Tuesday, December 31, 2013
The Consumer Financial Protection Bureau (CFPB) has issued preliminary results on its evaluation of "pre-dispute arbitration provisions," used in many contracts for consumer financial service products, such as credit cards, checking accounts or pay-day loans. Congress commanded the study as part of the Dodd-Frank Wall Street Reform and Consumer Protection Act of 2010.
Consumers probably end up viewing these clauses as triggering "mandatory" arbitration, in that consumers typically "consent" by signing agreements without any real understanding of the implications. The report summarizes both pro and con arguments on the use of pre-dispute arbitration provisions.
The study makes strong use of academic research, including recent work by Peter Rutledge (University of Georgia Law) and Christopher Drahozal (Kansas Law), Jean Sternlight (UNLV Law), and my own colleague and friend, Nancy Welsh (Penn State Law).
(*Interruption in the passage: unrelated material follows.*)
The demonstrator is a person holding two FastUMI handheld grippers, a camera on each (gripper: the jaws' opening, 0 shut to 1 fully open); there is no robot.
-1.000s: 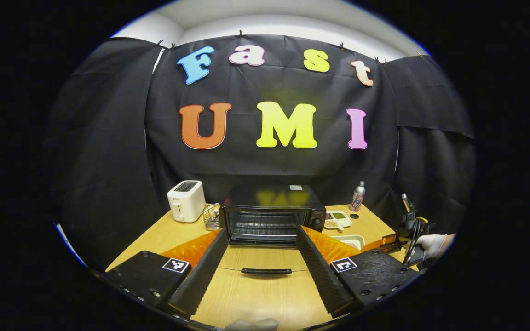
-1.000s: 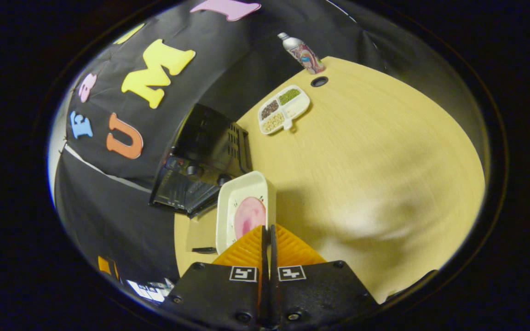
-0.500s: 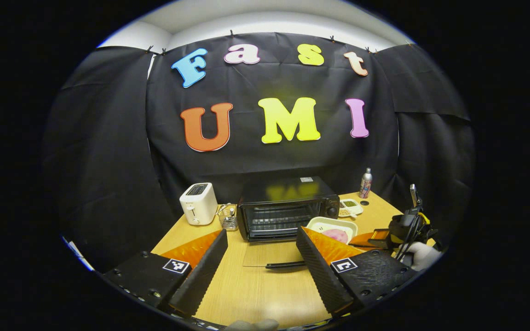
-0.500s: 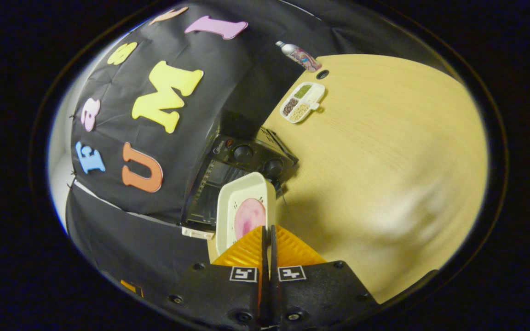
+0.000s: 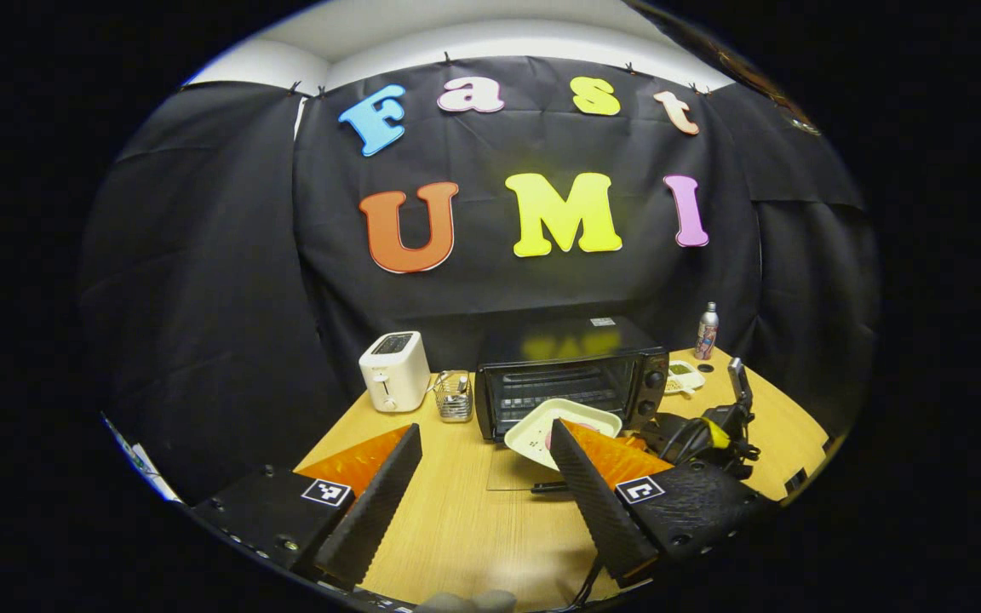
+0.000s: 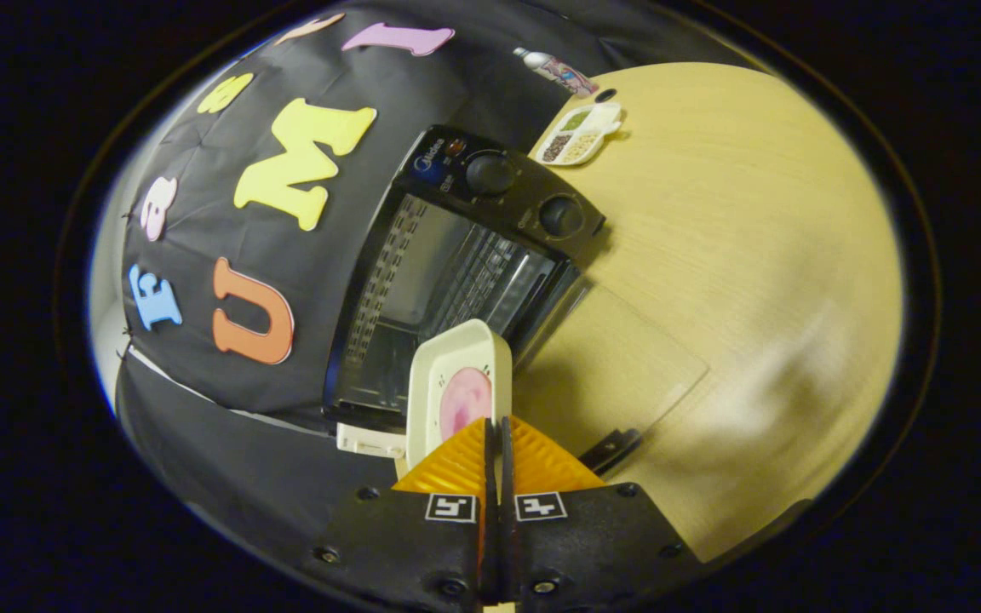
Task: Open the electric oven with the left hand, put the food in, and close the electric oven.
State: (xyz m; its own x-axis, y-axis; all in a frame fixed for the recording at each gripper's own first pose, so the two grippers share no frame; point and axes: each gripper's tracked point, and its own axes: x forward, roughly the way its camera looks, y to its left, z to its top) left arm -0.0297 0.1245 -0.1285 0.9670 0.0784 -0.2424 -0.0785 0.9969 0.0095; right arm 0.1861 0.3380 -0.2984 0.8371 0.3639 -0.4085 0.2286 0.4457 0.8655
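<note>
Nearest, we see the left gripper [image 5: 482, 477] with jaws wide apart, holding nothing above the desk [image 5: 473, 536]. Our right gripper [image 6: 496, 443] has its jaws clamped on the rim of the white dish [image 6: 459, 387] of food [image 6: 465, 402], held just before the electric oven [image 6: 456, 264], whose glass door [image 6: 618, 366] lies open.

1. I count one electric oven [image 5: 571, 375] on the surface [image 5: 473, 528].
2. One white dish [image 5: 542, 426] holding one pink piece of food [image 6: 465, 400].
3. One white toaster [image 5: 393, 370].
4. One small wire basket [image 5: 455, 396].
5. One divided snack tray [image 6: 580, 134].
6. One bottle [image 5: 707, 330].
7. Two sets of tongs: mine on the left [image 5: 482, 477], the right ones [image 6: 495, 451].
</note>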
Much of the CFPB report focuses on what it calls the "front end" of arbitration issues, identifying a host of arbitration-related factors addressed in corporate contracts, such as opt-out rights, arbitrator selection, limits on recoverable damages, time limits for claims, and allocation of costs.
Reading between the lines of the report's preliminary findings, it seems to me to support the view that companies use arbitration as a procedural barrier to consumer challenges, including class actions. At the same time, statistics cited in the report suggest that companies may dispense with arbitration when pursuing collection from defaulting consumers, instead filing suits in small claims courts (the CFPB will address federal and other state court claims in the future).
This seems consistent with what I observed during my 10+ years with Penn State Law's Elder Protection Clinic, where we frequently represented older clients on debt claims. Many of these claims were "old" debts, where our clients had been making minimum payments for years, but were no longer able to keep up with the payments after retirement, particularly if also confronted with new debt from medical crises. I don't recall any of the collection cases being initiated by arbitration. By filing in court, the companies seemed to hope for a low-cost route to default judgments.
The New York Times cites the CFPB study in a recent editorial, calling for a change in laws to permit consumers an effective legal tool when needed to challenge certain corporate practices, pointing out that:
"In disputes over financial products — involving, say, excessive fees, inflated loan balances, faulty credit reporting, or fraud and discrimination — the damages at stake may be significant for an individual but not enough to warrant the cost of a legal challenge unless grouped in a class action. Forced arbitration also fosters abuse, since there is no check on wrongdoing that takes small amounts of money from potentially millions of customers."
The CFPB notes that its December 2013 findings will be followed by a more complete report, expected in 2014.